Word for word, reproduce each line of the data below, omitting every image.

*** Provided material ***

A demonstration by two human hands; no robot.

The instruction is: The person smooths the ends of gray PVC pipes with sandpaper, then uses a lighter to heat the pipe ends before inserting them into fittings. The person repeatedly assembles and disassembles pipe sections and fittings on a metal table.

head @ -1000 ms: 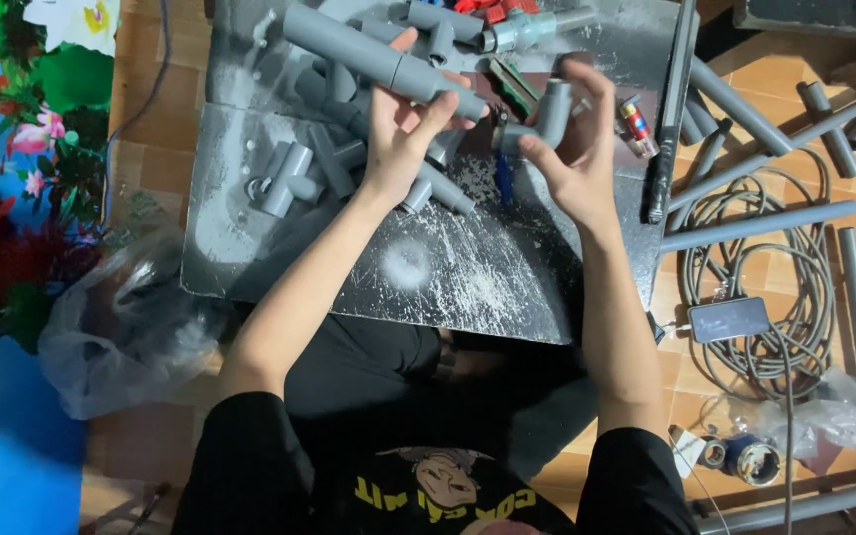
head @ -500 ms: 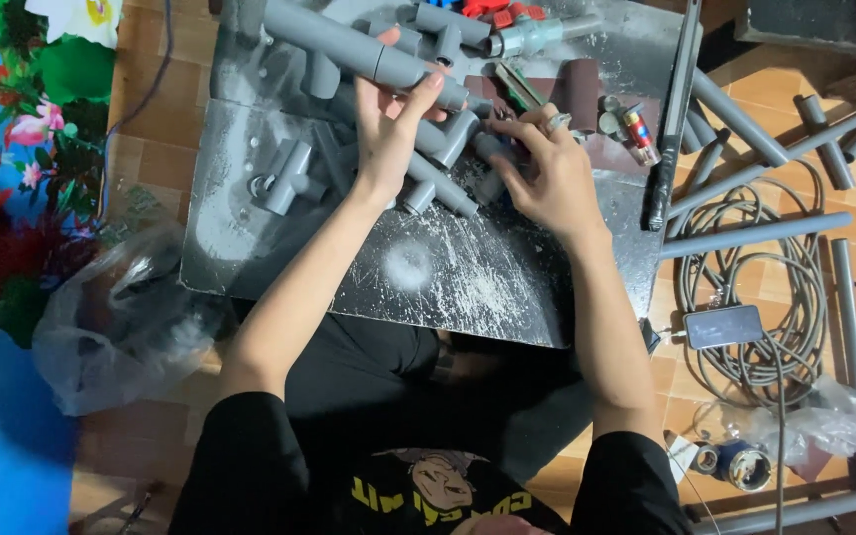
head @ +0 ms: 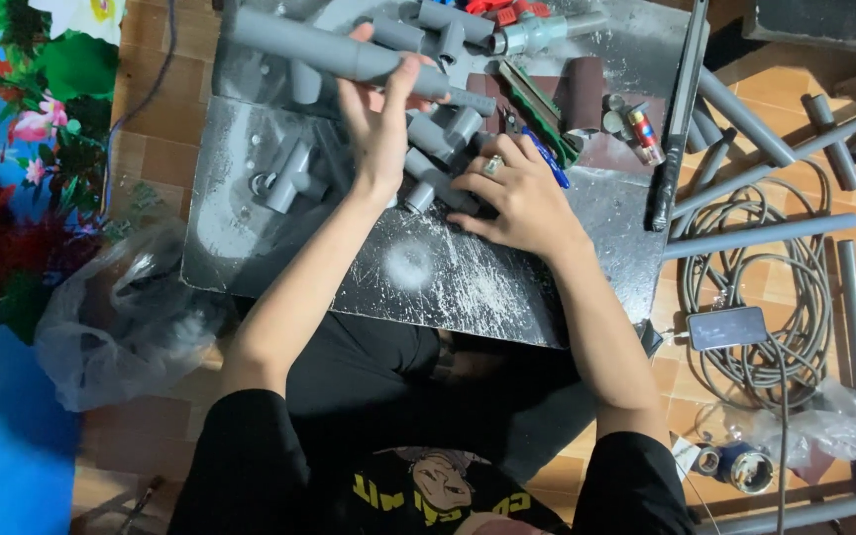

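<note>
**A:** What is being held by the left hand (head: 380, 134)?

**B:** A long grey pipe (head: 334, 54) is gripped by it. The fingers are curled up around the pipe, at the far side of the metal sheet (head: 428, 272). The pipe is laid slanting, from the far left toward the middle.

**A:** And the right hand (head: 519, 193)?

**B:** It is laid palm down on a heap of grey pipe fittings (head: 438, 149) in the middle of the sheet. The fingers are bent over a short grey piece. It cannot be told if that piece is really squeezed or only touched. A ring is worn on one finger.

**A:** What else is seen on the sheet?

**B:** A grey T-shaped fitting (head: 287, 178) is left alone, to the left of the left hand. White scratches are spread over the near part of the sheet. A green saw (head: 539, 109) and a blue pen (head: 545, 157) are found just beside the right hand, on its far side. A brown roll of sandpaper (head: 583, 94) and a small glue bottle (head: 643, 134) are placed a bit further right.

**A:** And on the floor?

**B:** Grey cable (head: 755, 287) is coiled at the right, with a phone (head: 727, 327) laid on it. Long grey pipes (head: 760, 236) are spread around there. A clear plastic bag (head: 116, 322) is crumpled at the near left, by bright flowers (head: 42, 119).
</note>
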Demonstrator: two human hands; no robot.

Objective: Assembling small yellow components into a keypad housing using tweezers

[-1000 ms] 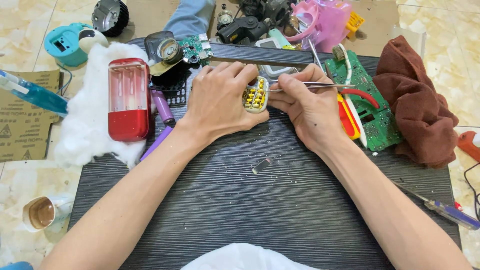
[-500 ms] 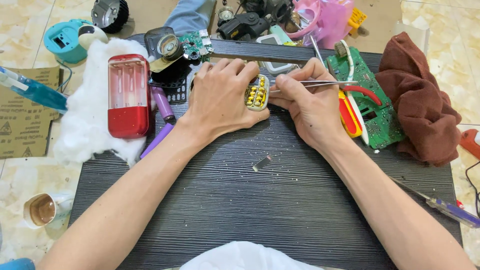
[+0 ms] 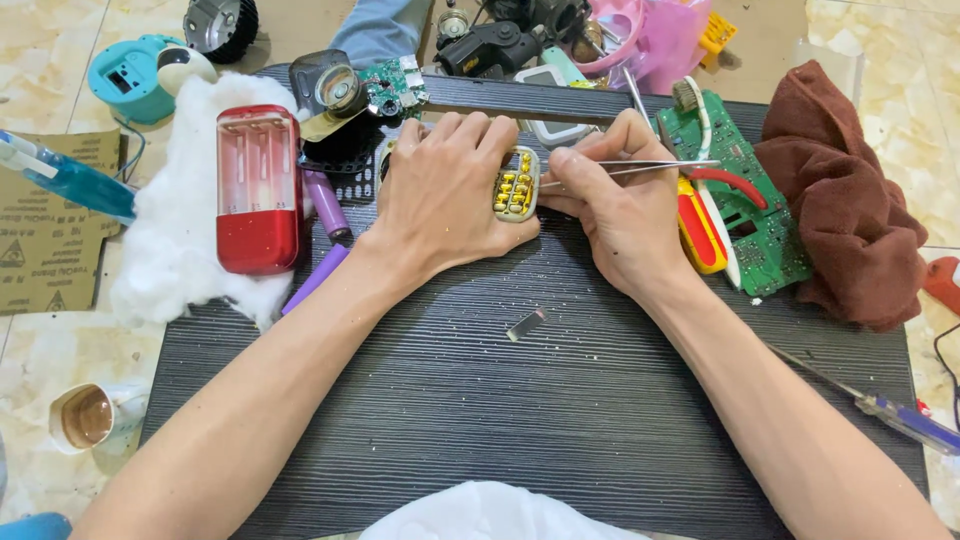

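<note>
Left hand (image 3: 445, 195) clamped flat over a small oval panel of yellow LEDs (image 3: 515, 185), fingers curled round its far edge, thumb tucked under its near edge, pinning it to the dark ribbed board (image 3: 480, 400). Right hand (image 3: 620, 215) pinched on slim metal tweezers (image 3: 640, 167), thumb and forefinger closed on the shafts, handle end pointing away to the right; whether the tips touch the LEDs cannot be told.

Taking the LED panel as landmark: just nearer the body, lying loose on the board, a small grey metal strip (image 3: 525, 324). To the left, beyond the left hand, two purple cylindrical cells (image 3: 325, 205), then a red-and-clear plastic casing (image 3: 258, 190) resting on white cotton wadding (image 3: 170, 260). Further left, off the board, a blue spray bottle (image 3: 70, 180) over a sheet of brown sandpaper (image 3: 45, 250). To the right, past the right hand, a red-and-yellow handled cutter (image 3: 700, 225) against a green circuit board (image 3: 760, 215), then a crumpled brown cloth (image 3: 840, 220). Far right and nearer, a blue-handled screwdriver (image 3: 900, 415). Beyond the panel, a heap of small parts and a pink plastic piece (image 3: 650, 40).
</note>
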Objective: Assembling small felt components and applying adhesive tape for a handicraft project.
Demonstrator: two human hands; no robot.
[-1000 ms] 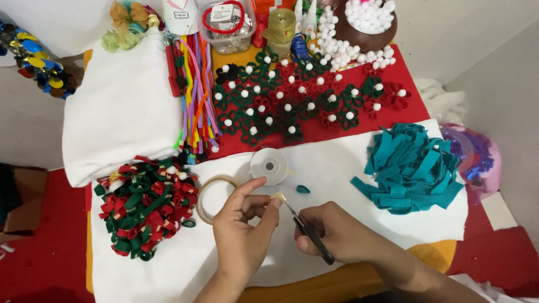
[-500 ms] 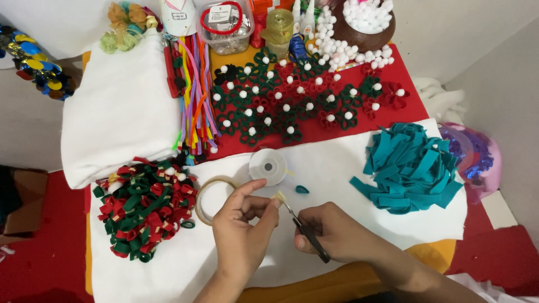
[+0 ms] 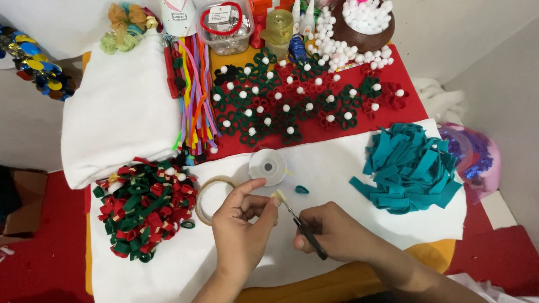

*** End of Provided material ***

### Your response
A demonstration by two human hands; no robot.

The instruction is: The person smooths the ends of gray PVC pipes with sandpaper, then uses a lighter to heat the pipe ends before inserting them into fittings. The person repeatedly assembles and disassembles pipe sections and fittings on a metal table.

head @ -1000 ms: 
head @ -500 ms: 
head @ +0 ms: 

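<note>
**A:** What is being held by the left hand (head: 380, 134)?

**B:** A long grey pipe (head: 334, 54) is gripped by it. The fingers are curled up around the pipe, at the far side of the metal sheet (head: 428, 272). The pipe is laid slanting, from the far left toward the middle.

**A:** And the right hand (head: 519, 193)?

**B:** It is laid palm down on a heap of grey pipe fittings (head: 438, 149) in the middle of the sheet. The fingers are bent over a short grey piece. It cannot be told if that piece is really squeezed or only touched. A ring is worn on one finger.

**A:** What else is seen on the sheet?

**B:** A grey T-shaped fitting (head: 287, 178) is left alone, to the left of the left hand. White scratches are spread over the near part of the sheet. A green saw (head: 539, 109) and a blue pen (head: 545, 157) are found just beside the right hand, on its far side. A brown roll of sandpaper (head: 583, 94) and a small glue bottle (head: 643, 134) are placed a bit further right.

**A:** And on the floor?

**B:** Grey cable (head: 755, 287) is coiled at the right, with a phone (head: 727, 327) laid on it. Long grey pipes (head: 760, 236) are spread around there. A clear plastic bag (head: 116, 322) is crumpled at the near left, by bright flowers (head: 42, 119).
</note>
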Demonstrator: two human hands; no robot.

Objective: Assembling small yellow components into a keypad housing using tweezers

[-1000 ms] 
[-500 ms] 
[+0 ms] 

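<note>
Left hand (image 3: 445, 195) clamped flat over a small oval panel of yellow LEDs (image 3: 515, 185), fingers curled round its far edge, thumb tucked under its near edge, pinning it to the dark ribbed board (image 3: 480, 400). Right hand (image 3: 620, 215) pinched on slim metal tweezers (image 3: 640, 167), thumb and forefinger closed on the shafts, handle end pointing away to the right; whether the tips touch the LEDs cannot be told.

Taking the LED panel as landmark: just nearer the body, lying loose on the board, a small grey metal strip (image 3: 525, 324). To the left, beyond the left hand, two purple cylindrical cells (image 3: 325, 205), then a red-and-clear plastic casing (image 3: 258, 190) resting on white cotton wadding (image 3: 170, 260). Further left, off the board, a blue spray bottle (image 3: 70, 180) over a sheet of brown sandpaper (image 3: 45, 250). To the right, past the right hand, a red-and-yellow handled cutter (image 3: 700, 225) against a green circuit board (image 3: 760, 215), then a crumpled brown cloth (image 3: 840, 220). Far right and nearer, a blue-handled screwdriver (image 3: 900, 415). Beyond the panel, a heap of small parts and a pink plastic piece (image 3: 650, 40).
</note>
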Objective: Assembling small felt components and applying adhesive tape for a handicraft project.
Demonstrator: two human hands; no robot.
[-1000 ms] 
[-500 ms] 
[+0 ms] 

This concludes the answer to the exercise.